Performance will be mainly down to your disk and be 5-8ms per uncached query, and <0.3ms cached. See below for further improved performance with --toc

NT Hash (AKA NTLM)

The compromised password database is also available using the NTLM hash, rather than sha1. This may be useful if auditing local Windows server authentication systems.

./build/gcc/release/hibp-download --ntlm hibp_all.ntlm.bin

and then search

./build/gcc/release/hibp-search --ntlm hibp_all.ntlm.bin password

or maybe "by hash" rather than plaintext password?

./build/gcc/release/hibp-search --ntlm hibp_all.ntlm.bin --hash 00000011059407D743D40689940F858C

Running a local server: hibp-server

You can run a high performance server for "pawned password queries" as follows. This is a simple "REST" server using the "restinio" library. The server process consumes <5MB of resident memory.

./build/gcc/release/hibp-server hibp_all.sha1.bin
curl http://localhost:8082/check/plain/password

# output should be:
10434004

#if you pass --json to the server you will get
{count:10434004}

# if you feel more secure sha1 hashing the password in your client, you
# can also do this

curl http://localhost:8082/check/sha1/5BAA61E4C9B93F3F0682250B6CF8331B7EE68FD8
10434004

For all options run hibp-server --help.

Basic performance evaluation using apache bench

Run server like this (--perf-test will uniquefy change the password for each request)

./build/gcc/release/hibp-server data/hibp_all.bin --perf-test

And run apache bench like this (generating a somewhat random password to start with):

hash=$(date | sha1sum); ab -c100 -n10000 "http://localhost:8082/check/plain/${hash:0:10}"

These are the key figures from a short run on an old i5-3470 CPU @ 3.20GHz with 3 threads (one thread is consumed running ab).

Requests per second:    3166.96 [#/sec] (mean)
Time per request:       31.576 [ms] (mean)
Time per request:       0.316 [ms] (mean, across all concurrent requests)

This should be more than enough for almost any site, in fact you may want to reduce the server to just one thread like so:

./build/gcc/release/hibp-server data/hibp_all.bin --perf-test --threads=1
hash=$(date | sha1sum); ab -c25 -n10000 "http://localhost:8082/check/plain/${hash:0:10}"

Requests per second:    1017.17 [#/sec] (mean)
Time per request:       24.578 [ms] (mean)
Time per request:       0.983 [ms] (mean, across all concurrent requests)

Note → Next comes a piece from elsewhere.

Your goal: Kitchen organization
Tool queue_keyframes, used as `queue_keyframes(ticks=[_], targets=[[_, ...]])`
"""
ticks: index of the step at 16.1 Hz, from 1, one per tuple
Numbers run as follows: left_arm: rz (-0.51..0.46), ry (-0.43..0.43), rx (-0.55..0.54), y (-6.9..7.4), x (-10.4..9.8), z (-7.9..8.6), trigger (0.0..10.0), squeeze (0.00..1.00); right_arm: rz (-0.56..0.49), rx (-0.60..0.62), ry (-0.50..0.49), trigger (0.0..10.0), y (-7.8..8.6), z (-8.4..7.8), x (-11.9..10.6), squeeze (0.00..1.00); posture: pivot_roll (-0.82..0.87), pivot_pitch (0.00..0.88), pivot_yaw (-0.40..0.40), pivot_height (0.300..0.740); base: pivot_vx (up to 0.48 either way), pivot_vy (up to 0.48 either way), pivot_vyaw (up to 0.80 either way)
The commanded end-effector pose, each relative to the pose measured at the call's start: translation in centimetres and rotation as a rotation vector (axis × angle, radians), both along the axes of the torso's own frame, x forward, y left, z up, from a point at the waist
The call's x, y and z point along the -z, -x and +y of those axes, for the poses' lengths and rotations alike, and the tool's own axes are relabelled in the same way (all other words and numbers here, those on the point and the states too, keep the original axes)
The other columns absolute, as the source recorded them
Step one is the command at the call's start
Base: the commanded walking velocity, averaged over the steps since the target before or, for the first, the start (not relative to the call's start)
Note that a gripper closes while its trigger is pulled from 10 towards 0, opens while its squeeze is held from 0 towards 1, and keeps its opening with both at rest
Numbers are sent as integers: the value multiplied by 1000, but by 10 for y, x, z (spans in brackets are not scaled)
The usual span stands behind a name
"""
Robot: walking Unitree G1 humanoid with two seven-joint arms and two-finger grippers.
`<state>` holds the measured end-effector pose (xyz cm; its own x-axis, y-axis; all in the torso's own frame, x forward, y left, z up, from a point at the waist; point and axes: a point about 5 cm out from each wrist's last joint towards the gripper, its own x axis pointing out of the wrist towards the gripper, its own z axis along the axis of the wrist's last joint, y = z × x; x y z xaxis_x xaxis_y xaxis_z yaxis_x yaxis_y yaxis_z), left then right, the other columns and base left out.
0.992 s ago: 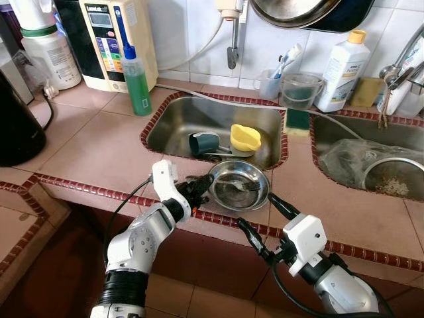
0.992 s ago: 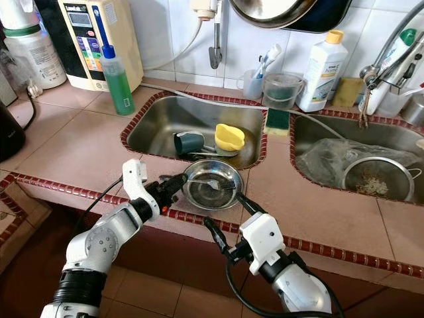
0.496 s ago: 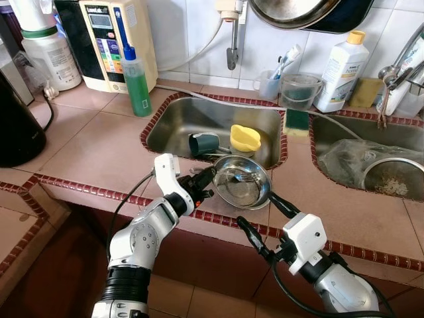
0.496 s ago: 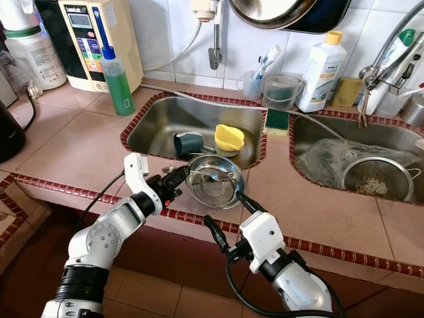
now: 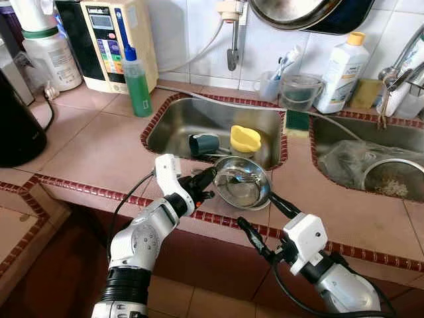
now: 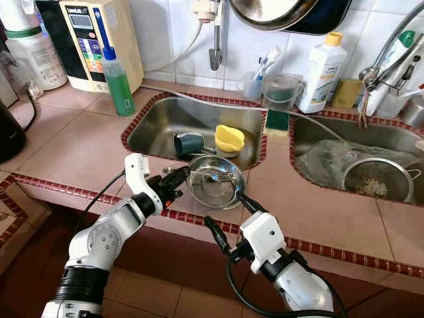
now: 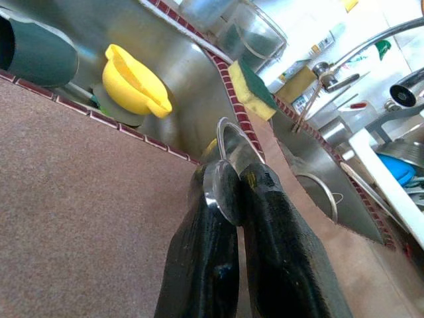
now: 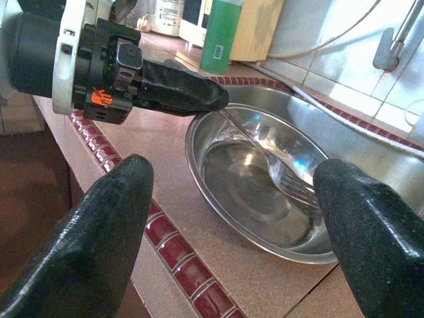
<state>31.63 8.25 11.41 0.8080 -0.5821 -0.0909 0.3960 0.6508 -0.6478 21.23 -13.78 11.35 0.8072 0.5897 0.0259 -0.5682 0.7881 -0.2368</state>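
A steel bowl (image 5: 242,183) sits on the tiled counter strip in front of the left sink (image 5: 179,126). It is tilted, its left rim raised. My left gripper (image 5: 208,179) is shut on that raised rim (image 7: 228,136). A fork (image 8: 291,185) lies inside the bowl, its handle running up to the left fingertips (image 8: 199,93); I cannot tell whether the handle is pinched too. My right gripper (image 5: 257,211) is open, just off the counter's front edge, its fingers (image 8: 99,245) on either side of the bowl's near side without touching it.
In the left sink lie a yellow cup (image 5: 245,138) and a dark teal cup (image 5: 204,143) on its side. A green soap bottle (image 5: 137,83) and a sponge (image 5: 297,120) stand by the sink rim. The right sink (image 5: 324,142) holds a strainer (image 5: 391,175). A black kettle (image 5: 16,126) is far left.
The bowl lay flat a second ago; its left rim has been lifted by my left gripper, so it now tilts. The right arm has barely moved.
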Motion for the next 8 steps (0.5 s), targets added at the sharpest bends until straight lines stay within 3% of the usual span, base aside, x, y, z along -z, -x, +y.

Enhanced performance for constrained devices: --toc

If you are runnning this database on a constrained device, with limited free RAM or a slow disk, You may want to try using the "table of contents" features, which builds an index into the "chapters" of the database and then holds this index in memory.

This only consumes an additional 4MB of RAM by default, but maintains excellent performance even without any OS level disk caching, by eliminating 2/3rds of the disk reads for each query (by default, but tunable):

--toc is available on the hibp-search test utility, and the hibp-server.

The first run with --toc builds the index, which takes about 1 minute, depending on your sequential disk speed. hibp-search shows that completely uncached queries reduce from 5-8ms to just 0.7ms.

Saving further diskspace: sha1t64

We can also store the sha1 database with the hashes truncated to 64bits, AKA sha1t64. hibp-download, hibp-search, hibp-server and hibp-topn support this format.

There are no "hash collisions", at 64bit truncated, in the current dataset and the probability of a random password hitting a 64bit "hash collision", when actually its sha1 was different is about 1/10^10, so basically negligible.

Diskspace is reduced by half (12 bytes per record), and concurrent performance is improved by 40-50%.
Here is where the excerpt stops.